**What to do:** Transcribe each record exactly. Omit the pictures.
(Supplied material Opens)
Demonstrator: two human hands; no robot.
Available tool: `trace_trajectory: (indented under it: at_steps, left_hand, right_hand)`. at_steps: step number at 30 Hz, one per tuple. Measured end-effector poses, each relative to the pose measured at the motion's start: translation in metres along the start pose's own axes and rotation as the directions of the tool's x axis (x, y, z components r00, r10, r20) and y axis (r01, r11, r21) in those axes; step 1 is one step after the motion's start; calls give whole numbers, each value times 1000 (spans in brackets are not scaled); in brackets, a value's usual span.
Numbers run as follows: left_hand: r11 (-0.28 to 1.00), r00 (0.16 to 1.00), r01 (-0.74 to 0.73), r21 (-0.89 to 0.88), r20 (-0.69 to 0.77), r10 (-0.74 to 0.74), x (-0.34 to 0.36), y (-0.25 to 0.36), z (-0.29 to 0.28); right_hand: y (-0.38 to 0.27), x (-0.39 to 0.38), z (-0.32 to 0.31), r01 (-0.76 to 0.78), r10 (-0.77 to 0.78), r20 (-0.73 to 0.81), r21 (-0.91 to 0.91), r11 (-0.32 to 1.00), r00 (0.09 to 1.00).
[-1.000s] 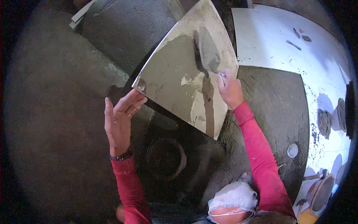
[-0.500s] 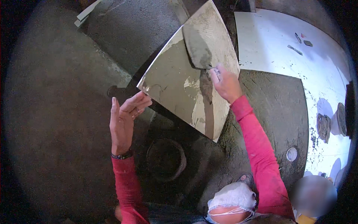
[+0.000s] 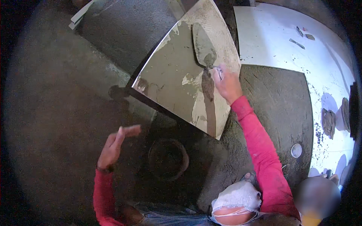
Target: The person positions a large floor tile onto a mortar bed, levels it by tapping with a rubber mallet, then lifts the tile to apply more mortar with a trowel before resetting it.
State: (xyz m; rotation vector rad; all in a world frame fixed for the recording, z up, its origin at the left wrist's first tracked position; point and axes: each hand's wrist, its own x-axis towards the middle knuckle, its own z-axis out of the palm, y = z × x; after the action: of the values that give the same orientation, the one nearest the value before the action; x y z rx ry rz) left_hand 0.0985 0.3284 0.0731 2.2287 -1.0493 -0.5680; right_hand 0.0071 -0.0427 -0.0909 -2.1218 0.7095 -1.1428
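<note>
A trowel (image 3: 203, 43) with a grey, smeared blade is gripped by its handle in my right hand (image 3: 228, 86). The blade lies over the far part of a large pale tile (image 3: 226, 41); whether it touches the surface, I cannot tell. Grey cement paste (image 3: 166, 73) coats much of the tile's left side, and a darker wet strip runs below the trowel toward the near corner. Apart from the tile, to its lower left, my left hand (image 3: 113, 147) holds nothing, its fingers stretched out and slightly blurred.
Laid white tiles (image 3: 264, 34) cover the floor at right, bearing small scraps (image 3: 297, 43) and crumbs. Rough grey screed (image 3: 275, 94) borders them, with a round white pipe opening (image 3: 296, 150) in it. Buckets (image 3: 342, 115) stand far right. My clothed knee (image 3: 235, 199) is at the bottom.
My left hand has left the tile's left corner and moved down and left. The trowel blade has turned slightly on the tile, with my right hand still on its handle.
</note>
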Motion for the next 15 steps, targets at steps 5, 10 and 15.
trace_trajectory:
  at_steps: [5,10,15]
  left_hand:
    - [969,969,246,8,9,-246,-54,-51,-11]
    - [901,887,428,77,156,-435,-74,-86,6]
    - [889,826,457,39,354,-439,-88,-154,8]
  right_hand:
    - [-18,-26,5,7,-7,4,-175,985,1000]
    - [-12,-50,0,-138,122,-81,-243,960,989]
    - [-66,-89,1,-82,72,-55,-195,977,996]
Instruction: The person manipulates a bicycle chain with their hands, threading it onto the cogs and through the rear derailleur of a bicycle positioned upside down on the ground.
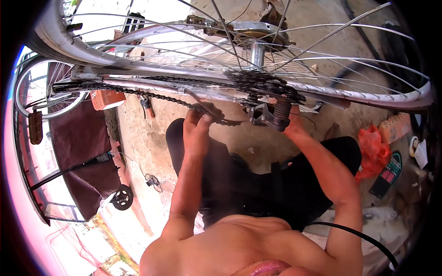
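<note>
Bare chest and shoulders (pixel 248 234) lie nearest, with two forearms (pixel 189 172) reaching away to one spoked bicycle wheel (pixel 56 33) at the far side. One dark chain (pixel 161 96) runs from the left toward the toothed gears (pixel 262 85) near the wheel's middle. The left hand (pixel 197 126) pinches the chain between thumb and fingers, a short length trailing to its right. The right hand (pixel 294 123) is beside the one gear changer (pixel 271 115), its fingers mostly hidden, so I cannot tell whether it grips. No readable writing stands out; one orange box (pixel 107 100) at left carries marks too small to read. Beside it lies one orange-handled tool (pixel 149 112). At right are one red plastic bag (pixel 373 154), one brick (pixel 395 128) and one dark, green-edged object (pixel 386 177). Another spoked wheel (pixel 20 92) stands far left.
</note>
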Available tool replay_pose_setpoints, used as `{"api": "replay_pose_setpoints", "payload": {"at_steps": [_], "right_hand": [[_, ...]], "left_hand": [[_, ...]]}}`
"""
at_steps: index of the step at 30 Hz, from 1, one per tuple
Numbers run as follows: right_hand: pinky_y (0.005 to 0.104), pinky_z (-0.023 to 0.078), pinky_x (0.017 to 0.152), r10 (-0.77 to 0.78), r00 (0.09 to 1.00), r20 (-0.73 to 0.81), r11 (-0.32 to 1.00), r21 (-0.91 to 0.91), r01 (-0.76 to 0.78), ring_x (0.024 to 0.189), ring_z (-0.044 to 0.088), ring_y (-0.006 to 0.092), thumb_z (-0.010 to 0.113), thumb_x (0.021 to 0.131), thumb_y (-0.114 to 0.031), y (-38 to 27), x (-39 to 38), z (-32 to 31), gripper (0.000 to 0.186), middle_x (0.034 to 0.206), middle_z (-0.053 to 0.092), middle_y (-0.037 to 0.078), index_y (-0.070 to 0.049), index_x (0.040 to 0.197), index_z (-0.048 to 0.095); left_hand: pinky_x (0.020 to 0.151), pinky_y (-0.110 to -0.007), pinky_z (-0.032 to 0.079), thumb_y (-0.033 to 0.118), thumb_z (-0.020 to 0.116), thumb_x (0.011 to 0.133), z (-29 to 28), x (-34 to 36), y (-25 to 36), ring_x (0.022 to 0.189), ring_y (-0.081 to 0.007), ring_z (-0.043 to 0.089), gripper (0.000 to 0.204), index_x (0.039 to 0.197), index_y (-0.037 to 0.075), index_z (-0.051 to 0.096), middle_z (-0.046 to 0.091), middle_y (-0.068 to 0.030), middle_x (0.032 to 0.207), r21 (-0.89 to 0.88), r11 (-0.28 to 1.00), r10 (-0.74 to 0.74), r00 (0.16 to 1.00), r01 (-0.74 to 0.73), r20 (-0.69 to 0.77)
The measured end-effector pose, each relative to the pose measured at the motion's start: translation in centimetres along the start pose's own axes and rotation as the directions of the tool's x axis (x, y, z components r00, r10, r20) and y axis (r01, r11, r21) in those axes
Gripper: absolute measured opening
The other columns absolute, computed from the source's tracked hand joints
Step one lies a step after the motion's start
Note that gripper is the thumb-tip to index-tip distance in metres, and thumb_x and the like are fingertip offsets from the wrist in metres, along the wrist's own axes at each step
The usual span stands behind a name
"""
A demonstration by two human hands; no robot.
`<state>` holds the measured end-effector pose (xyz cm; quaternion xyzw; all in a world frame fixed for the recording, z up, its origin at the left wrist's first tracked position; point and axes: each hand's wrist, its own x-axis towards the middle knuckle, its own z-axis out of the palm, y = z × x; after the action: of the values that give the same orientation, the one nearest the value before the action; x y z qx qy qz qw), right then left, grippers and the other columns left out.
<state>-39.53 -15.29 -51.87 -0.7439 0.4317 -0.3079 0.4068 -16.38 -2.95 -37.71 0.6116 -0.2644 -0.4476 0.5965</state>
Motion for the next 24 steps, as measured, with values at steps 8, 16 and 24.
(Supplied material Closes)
**Output:**
Demonstrator: two human hands; no robot.
Available tool: `trace_trajectory: (indented under it: at_steps, left_hand, right_hand)`. at_steps: step number at 30 Hz, one per tuple. Measured end-effector poses, each relative to the pose measured at the motion's start: translation in metres along the start pose's own axes and rotation as the directions of the tool's x axis (x, y, z components r00, r10, r20) and y axis (r01, r11, r21) in those axes; step 1 is one step after the motion's start; calls give whole numbers, each value times 1000 (spans in brackets are not scaled); in brackets, a value's usual span.
Numbers run as follows: left_hand: r11 (-0.28 to 1.00), r00 (0.16 to 1.00), r01 (-0.74 to 0.73), r21 (-0.89 to 0.88), r20 (-0.69 to 0.77), r10 (-0.74 to 0.74), x (-0.34 to 0.36), y (-0.25 to 0.36), z (-0.29 to 0.28); right_hand: y (-0.38 to 0.27), x (-0.39 to 0.38), z (-0.32 to 0.31), r01 (-0.76 to 0.78), r10 (-0.77 to 0.78), r20 (-0.73 to 0.81), r21 (-0.91 to 0.91), r11 (-0.32 to 1.00), r00 (0.09 to 1.00).
[-1.000s] 
[-0.500s] 
[+0.000s] 
Target: The person positions a large floor tile onto a mortar bed, levels it by tapping with a rubber mallet, then lifts the tile to apply more mortar with a trowel before resetting it.
State: (xyz m; rotation vector rad; all in a world frame fixed for the recording, z up, its origin at the left wrist's first tracked position; point and axes: each hand's wrist, its own x-axis towards the middle knuckle, its own z-axis out of the palm, y = z × x; after the action: of the values that give the same orientation, the one nearest the value before the action; x y z rx ry rz) left_hand 0.0985 0.3284 0.0731 2.2287 -1.0493 -0.5680; right_hand 0.0071 -0.0427 -0.0909 -2.1218 0.7095 -1.1428
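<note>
A trowel (image 3: 203, 43) with a grey, smeared blade is gripped by its handle in my right hand (image 3: 228, 86). The blade lies over the far part of a large pale tile (image 3: 226, 41); whether it touches the surface, I cannot tell. Grey cement paste (image 3: 166, 73) coats much of the tile's left side, and a darker wet strip runs below the trowel toward the near corner. Apart from the tile, to its lower left, my left hand (image 3: 113, 147) holds nothing, its fingers stretched out and slightly blurred.
Laid white tiles (image 3: 264, 34) cover the floor at right, bearing small scraps (image 3: 297, 43) and crumbs. Rough grey screed (image 3: 275, 94) borders them, with a round white pipe opening (image 3: 296, 150) in it. Buckets (image 3: 342, 115) stand far right. My clothed knee (image 3: 235, 199) is at the bottom.
My left hand has left the tile's left corner and moved down and left. The trowel blade has turned slightly on the tile, with my right hand still on its handle.
</note>
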Motion for the next 15 steps, targets at steps 5, 10 and 15.
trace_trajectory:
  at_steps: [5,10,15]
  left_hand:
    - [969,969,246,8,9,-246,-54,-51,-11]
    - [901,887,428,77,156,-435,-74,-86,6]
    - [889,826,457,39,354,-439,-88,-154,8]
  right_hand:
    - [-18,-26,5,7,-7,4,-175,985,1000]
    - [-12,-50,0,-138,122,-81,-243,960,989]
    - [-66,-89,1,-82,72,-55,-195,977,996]
Instruction: The person manipulates a bicycle chain with their hands, threading it onto the cogs and through the rear derailleur of a bicycle positioned upside down on the ground.
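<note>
Bare chest and shoulders (pixel 248 234) lie nearest, with two forearms (pixel 189 172) reaching away to one spoked bicycle wheel (pixel 56 33) at the far side. One dark chain (pixel 161 96) runs from the left toward the toothed gears (pixel 262 85) near the wheel's middle. The left hand (pixel 197 126) pinches the chain between thumb and fingers, a short length trailing to its right. The right hand (pixel 294 123) is beside the one gear changer (pixel 271 115), its fingers mostly hidden, so I cannot tell whether it grips. No readable writing stands out; one orange box (pixel 107 100) at left carries marks too small to read. Beside it lies one orange-handled tool (pixel 149 112). At right are one red plastic bag (pixel 373 154), one brick (pixel 395 128) and one dark, green-edged object (pixel 386 177). Another spoked wheel (pixel 20 92) stands far left.
</note>
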Available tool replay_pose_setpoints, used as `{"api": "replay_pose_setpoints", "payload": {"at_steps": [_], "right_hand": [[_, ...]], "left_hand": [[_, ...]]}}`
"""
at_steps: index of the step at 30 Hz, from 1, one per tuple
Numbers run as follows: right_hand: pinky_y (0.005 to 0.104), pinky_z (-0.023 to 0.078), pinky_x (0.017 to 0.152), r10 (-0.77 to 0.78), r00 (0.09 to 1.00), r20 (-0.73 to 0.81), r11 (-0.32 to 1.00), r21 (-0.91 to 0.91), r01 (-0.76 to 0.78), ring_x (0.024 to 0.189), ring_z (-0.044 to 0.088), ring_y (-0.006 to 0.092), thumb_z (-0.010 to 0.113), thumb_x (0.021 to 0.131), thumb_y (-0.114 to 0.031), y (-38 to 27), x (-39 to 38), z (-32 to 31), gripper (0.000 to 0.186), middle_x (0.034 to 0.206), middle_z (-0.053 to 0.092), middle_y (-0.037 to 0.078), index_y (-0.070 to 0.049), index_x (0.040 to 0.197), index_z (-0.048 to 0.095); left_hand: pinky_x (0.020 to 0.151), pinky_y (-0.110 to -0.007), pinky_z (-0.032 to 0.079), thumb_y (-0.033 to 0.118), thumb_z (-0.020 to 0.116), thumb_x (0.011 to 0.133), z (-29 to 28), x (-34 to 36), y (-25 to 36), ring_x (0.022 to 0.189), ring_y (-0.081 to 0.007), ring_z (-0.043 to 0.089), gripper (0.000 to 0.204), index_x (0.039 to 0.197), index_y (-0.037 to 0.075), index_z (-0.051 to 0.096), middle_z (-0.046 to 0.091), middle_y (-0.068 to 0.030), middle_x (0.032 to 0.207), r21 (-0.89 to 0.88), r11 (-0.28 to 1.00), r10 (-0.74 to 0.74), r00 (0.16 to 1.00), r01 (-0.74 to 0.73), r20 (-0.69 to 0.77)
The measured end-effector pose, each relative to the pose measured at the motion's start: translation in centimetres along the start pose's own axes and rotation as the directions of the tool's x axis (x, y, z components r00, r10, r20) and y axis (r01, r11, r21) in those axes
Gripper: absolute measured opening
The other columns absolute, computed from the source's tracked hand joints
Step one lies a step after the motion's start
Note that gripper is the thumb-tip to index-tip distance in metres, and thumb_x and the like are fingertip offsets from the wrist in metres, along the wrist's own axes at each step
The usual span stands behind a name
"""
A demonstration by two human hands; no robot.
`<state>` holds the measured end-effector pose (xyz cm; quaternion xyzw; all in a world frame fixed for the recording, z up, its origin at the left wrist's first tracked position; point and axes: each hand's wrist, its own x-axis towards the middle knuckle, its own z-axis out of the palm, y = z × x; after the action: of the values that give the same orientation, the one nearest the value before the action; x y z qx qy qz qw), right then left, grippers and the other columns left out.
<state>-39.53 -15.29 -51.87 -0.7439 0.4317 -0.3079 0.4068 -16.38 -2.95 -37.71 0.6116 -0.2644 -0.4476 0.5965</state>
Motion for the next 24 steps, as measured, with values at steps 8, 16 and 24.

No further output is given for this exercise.